▶ Problem to work on
Where a picture appears in the data below, exclude it; restate everything else word for word.
• • • • • • •
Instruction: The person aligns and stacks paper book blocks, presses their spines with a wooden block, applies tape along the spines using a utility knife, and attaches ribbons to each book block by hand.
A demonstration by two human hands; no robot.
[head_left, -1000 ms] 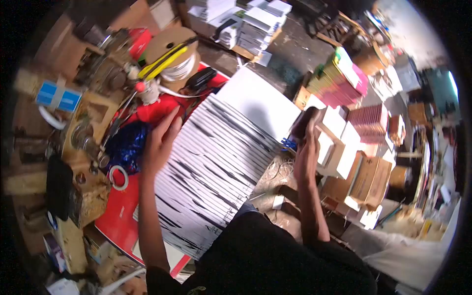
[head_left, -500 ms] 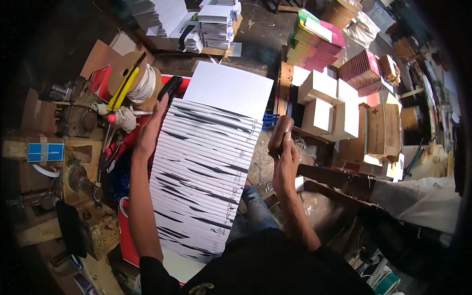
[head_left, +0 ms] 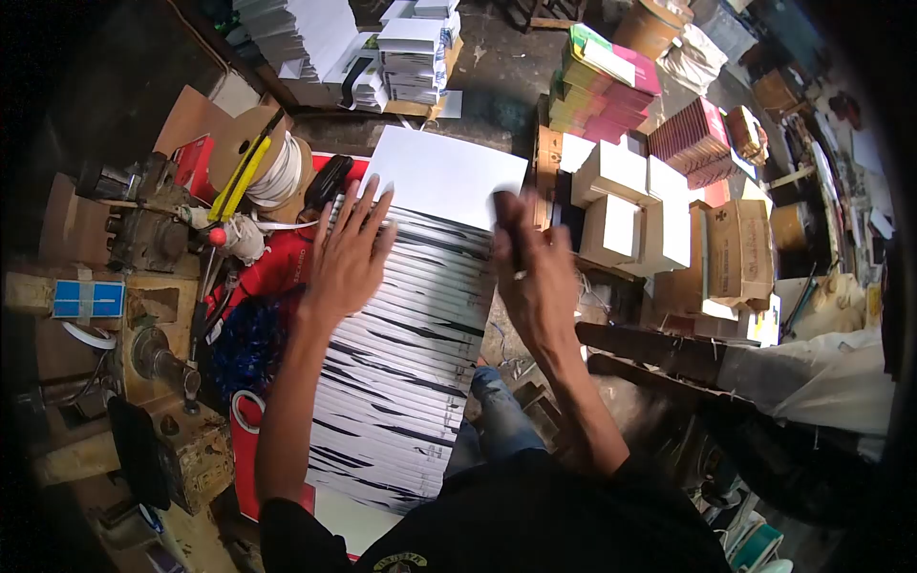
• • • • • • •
▶ Result of this exercise
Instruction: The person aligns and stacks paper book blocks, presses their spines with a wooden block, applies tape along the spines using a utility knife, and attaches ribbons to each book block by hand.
A demonstration by two human hands; no robot.
[head_left, -1000 ms] 
[head_left, -500 ms] 
[head_left, +0 ms] 

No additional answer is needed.